Chapitre X

Mais cette fois, Abe ne tint pas parole.

Sa robuste constitution intervint, et il triompha d’une blessure qui eût été mortelle pour un homme plus faible.

Faut-il l’attribuer à l’air balsamique des bois que la brise amenait par dessus des milliers de milles de forêt jusque dans la chambre du malade ; ou à la petite garde-malade qui le soignait avec une telle douceur ?

En tout cas nous savons qu’en moins de deux mois il avait vendu ses actions du Conemara et quitté pour toujours la petite cabane de la côte.

Peu de temps après, j’eus le plaisir de lire l’extrait d’une lettre écrite par une jeune personne du nom d’Amélie, à laquelle nous avons fait une allusion passagère au cours de notre récit.

Nous avons déjà enfreint le secret d’une épître féminine : aussi ne nous ferons-nous guère de scrupule de jeter un coup d’œil sur une autre épître :

« J’ai été l’une des demoiselles d’honneur, dit-elle, et Carrie paraissait charmante (mot souligné) sous le voile et les fleurs d’oranger.

« Quel homme ! Il est deux fois plus gros que votre Jack ! Il était bien amusant avec sa rougeur ; il a lâché le livre de prières. Et quand on lui a posé la question, il a répondu oui, d’une voix telle, que vous l’auriez entendu d’un bout à l’autre de George Street.

« Son témoin était charmant (mot souligné de deux traits), avec sa figure douce. Il était bien beau, bien gentil.
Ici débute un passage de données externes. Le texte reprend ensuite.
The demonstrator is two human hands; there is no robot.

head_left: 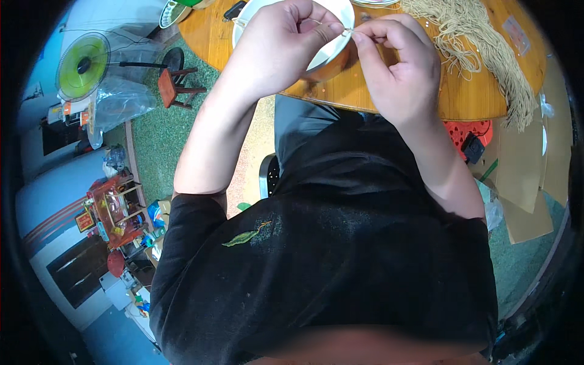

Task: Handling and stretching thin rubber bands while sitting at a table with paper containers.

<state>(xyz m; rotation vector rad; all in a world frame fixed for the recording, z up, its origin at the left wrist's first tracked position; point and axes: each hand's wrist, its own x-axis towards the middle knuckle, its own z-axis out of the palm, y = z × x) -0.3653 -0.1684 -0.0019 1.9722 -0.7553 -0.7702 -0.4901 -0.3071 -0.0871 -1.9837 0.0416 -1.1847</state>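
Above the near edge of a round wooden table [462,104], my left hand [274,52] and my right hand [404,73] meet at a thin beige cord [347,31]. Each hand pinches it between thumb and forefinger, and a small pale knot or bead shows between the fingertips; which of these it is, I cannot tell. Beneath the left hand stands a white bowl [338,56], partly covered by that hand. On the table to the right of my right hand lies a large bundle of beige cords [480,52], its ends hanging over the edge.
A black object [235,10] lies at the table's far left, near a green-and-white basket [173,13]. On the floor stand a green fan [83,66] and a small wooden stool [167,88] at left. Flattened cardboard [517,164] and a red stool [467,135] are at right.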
Trop doux pour se défendre parmi ces rudes gaillards, j’en suis sûre. »

Il est, selon moi, parfaitement possible que quand les temps furent accomplis, miss Amélie se soit chargée de veiller elle-même sur notre ancien ami M. Jack Morgan, généralement connu sous le nom de patron.

Il y a près du coude de la rivière un arbre qu’on montre en disant : c’est le gommier de Ferguson.

Il est inutile d’entrer dans des détails qui seraient répugnants.

La justice est brève et sévère dans les colonies qui débutent et les habitants de l’Écluse de Harvey étaient gens sérieux et pratiques.

L’élite de la société continue à se donner rendez-vous le samedi soir dans la chambre réservée du Bar Colonial.

En de telles circonstances, si l’on a un étranger ou un invité à régaler, on observe constamment le même cérémonial, qui consiste à remplir les verres en silence, à les frapper sur la table, puis, après avoir toussé, comme pour s’excuser, Jim Struggles s’avance et fait la narration du poisson d’avril et de la façon dont l’aventure se termina.

On est d’accord pour reconnaître qu’il s’en tire en véritable artiste, lorsque, parvenu au terme de son récit, il le conclut en balançant son verre en l’air, et disant :

– Maintenant, à la santé de Monsieur et Madame « Les Os ».

Manifestation sentimentale à laquelle l’étranger ne manquera pas d’applaudir, s’il est un homme avisé.